For a state-of-art CV framework that fits with the free energy principle, check out the Recursive Cortical Network from George et al. (2017) "A generative vision model that trains with high data efficiency and breaks text-based CAPTCHAs
": http://science.sciencemag.org/content/358/6368/eaag2612
Max-product BP inference propagates local uncertainties in the model to arrive at a globally coherent solution. An example of where this is particularly useful is resolving border-ownership amongst neurons representing a common contour.
Disclaimer: I am not the author of the page. I've read the tutorial paper they refer to, and work with related material. In our lab, we've had a very hard time finding accessible material on predictive coding that's actually amenable to equations and code, and so this is something of a godsend.
Anybody familiar with this method? It looks very intriguing as it looks to be combinging Bayesian posteriors with the neural activation function. Haven’t had time to dig into myself, and it would be nice to know an outside perspective on it.

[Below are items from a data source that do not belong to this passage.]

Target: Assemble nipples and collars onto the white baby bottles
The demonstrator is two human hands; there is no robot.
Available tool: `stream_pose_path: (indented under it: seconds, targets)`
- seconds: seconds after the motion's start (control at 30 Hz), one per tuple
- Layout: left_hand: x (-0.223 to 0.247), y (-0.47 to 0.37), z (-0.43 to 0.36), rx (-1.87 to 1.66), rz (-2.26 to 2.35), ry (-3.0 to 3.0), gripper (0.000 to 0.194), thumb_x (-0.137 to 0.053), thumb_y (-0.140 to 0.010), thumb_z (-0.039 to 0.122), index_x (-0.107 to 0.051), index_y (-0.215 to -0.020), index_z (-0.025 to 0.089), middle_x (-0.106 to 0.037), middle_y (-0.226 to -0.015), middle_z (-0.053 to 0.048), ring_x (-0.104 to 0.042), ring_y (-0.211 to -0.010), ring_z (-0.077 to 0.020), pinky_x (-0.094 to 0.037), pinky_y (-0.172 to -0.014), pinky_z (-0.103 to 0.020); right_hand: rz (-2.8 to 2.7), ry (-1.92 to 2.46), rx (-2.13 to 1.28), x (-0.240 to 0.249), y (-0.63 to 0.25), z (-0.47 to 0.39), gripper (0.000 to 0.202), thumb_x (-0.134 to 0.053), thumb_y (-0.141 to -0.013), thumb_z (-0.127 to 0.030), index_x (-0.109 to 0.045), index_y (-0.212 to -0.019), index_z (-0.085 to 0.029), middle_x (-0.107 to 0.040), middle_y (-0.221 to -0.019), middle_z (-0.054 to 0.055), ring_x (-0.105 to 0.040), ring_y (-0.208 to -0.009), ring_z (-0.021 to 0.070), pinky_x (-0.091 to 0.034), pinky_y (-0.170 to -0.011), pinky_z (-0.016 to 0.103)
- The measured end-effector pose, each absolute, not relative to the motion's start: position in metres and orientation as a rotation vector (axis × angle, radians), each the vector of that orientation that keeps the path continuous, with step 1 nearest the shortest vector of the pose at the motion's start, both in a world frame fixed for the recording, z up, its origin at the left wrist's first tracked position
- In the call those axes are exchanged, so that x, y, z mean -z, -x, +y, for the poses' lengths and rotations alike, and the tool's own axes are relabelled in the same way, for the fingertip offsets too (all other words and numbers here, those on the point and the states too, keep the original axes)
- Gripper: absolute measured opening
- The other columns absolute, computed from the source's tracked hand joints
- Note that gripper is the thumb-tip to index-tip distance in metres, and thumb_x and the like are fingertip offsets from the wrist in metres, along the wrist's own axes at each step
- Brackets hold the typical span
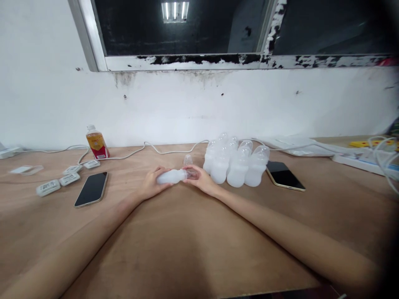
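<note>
A frosted white baby bottle [170, 177] lies on its side between my hands, just above or on the table. My left hand [151, 182] is wrapped round its body. At the other end, the fingers of my right hand [199, 179] close on its clear cap [191, 175]. Just behind them stands a small clear dome-shaped piece [187, 160], partly hidden by my right hand. Right of my hands, several similar frosted bottles [238, 168] with clear dome caps stand upright in a tight group.
On the left lie a phone [92, 189], several small white packets [70, 178] and a drink bottle [97, 143]. A dark tablet or phone [285, 176] lies right of the bottle group. A white cable [162, 152] runs along the wall. A power strip [364, 164] is at far right.
</note>
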State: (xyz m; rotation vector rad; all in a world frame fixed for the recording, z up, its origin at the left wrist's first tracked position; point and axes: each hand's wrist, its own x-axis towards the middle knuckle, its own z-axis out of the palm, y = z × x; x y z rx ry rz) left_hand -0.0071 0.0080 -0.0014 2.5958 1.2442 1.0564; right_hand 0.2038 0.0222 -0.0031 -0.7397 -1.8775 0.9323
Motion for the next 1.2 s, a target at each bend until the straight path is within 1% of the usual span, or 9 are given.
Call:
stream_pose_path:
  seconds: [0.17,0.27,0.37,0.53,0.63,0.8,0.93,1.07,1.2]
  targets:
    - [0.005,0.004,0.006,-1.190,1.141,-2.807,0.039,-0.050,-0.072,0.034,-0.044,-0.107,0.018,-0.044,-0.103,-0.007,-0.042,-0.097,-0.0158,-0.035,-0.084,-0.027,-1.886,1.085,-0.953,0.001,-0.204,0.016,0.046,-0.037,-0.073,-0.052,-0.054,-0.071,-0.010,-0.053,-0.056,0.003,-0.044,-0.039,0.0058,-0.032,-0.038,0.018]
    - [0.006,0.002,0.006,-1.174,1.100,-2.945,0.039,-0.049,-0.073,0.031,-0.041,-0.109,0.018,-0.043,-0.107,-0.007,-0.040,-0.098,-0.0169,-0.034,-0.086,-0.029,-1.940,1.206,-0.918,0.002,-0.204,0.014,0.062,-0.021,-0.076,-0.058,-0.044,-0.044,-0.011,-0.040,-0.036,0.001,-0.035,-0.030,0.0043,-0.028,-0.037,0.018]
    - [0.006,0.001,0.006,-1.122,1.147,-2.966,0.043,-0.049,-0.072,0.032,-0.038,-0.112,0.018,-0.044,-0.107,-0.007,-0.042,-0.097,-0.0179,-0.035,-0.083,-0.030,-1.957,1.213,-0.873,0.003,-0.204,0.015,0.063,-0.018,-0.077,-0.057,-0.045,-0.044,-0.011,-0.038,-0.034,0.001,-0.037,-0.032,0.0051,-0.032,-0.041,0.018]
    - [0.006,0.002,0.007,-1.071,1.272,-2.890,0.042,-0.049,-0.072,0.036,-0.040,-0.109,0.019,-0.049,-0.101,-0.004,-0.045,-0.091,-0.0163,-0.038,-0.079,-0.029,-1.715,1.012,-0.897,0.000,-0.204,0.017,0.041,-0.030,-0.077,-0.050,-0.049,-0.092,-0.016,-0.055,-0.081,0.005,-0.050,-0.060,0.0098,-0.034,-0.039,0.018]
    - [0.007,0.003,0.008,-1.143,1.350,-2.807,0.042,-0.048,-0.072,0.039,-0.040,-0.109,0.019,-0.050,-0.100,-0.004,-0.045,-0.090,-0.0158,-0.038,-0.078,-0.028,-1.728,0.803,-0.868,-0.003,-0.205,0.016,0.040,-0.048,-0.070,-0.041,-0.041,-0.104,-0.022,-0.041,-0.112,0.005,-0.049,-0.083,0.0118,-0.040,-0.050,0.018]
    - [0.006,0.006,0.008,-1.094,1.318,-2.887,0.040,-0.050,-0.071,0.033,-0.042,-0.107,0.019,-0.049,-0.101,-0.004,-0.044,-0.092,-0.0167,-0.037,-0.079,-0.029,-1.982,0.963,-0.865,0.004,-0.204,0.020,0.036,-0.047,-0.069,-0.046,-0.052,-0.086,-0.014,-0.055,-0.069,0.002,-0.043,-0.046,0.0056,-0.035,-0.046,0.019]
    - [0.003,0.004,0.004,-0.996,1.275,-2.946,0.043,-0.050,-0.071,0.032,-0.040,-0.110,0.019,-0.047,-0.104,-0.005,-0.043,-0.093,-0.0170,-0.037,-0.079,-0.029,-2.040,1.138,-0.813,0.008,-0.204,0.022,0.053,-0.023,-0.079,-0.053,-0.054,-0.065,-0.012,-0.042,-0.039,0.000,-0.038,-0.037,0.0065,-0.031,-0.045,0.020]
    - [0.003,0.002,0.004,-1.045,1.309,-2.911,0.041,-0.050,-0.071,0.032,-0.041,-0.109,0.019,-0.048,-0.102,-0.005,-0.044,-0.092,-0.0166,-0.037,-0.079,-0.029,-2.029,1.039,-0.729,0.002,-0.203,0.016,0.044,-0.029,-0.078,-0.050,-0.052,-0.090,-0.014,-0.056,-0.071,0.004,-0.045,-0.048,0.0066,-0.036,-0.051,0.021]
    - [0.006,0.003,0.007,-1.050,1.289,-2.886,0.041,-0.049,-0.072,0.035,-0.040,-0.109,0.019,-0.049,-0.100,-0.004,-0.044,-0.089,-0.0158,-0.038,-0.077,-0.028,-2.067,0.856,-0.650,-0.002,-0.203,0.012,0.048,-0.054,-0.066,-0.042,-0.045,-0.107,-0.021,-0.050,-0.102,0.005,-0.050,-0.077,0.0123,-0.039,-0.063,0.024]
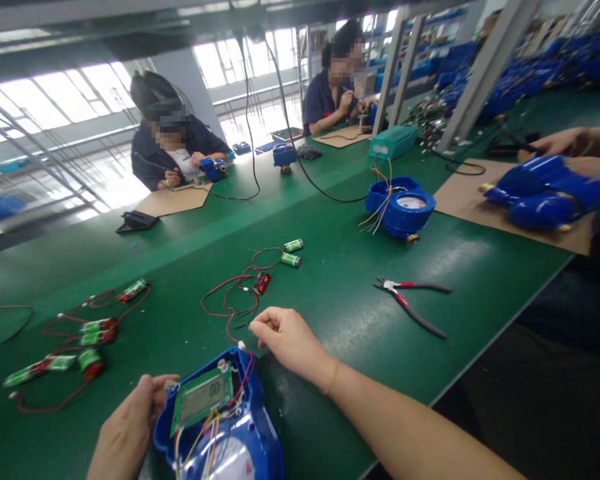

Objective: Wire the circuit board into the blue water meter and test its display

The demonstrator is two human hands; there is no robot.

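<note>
A blue meter (267, 427) with its lid off lies in front of me. Inside it a green circuit board with a small display (205, 398) shows digits, and coloured wires run beneath. My left hand (133, 417) grips the meter's left wall, its fingertips partly hidden, beside a small white connector (170, 385). Beyond the meter's upper right corner, my right hand (293, 340) is closed in a pinch; what its fingertips hold, if anything, is unclear. Thin red and black wires (229, 327) run close to those fingertips, from a small module with red lit digits (262, 283).
Green batteries (293, 260) lie beyond the module, and several wired ones (97, 331) at left. Red-and-black cutting pliers (405, 297) rest at right. Another open blue meter (407, 213) stands behind them. A co-worker's hands (565, 143) are by a blue meter (545, 193); two people sit opposite.
</note>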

A few years back I spent some time reading and following the equations in Friston's papers, maybe understanding like 90% of it. you have to know dynamical systems, differential equations, multivariate matrix stuff, etc. Basically stuff physicists are good at.
Seemed that the theory wasn't detailed enough to inspire the next deep NN revoluation, basically the form of the generative model Friston used is very general. My impression was that the coded matlab examples reqired you specify known quantities, like velocity or position. But that requires a human to input, not like a NN where you can just point it at some data and it learns. Would love to be shown otherwise...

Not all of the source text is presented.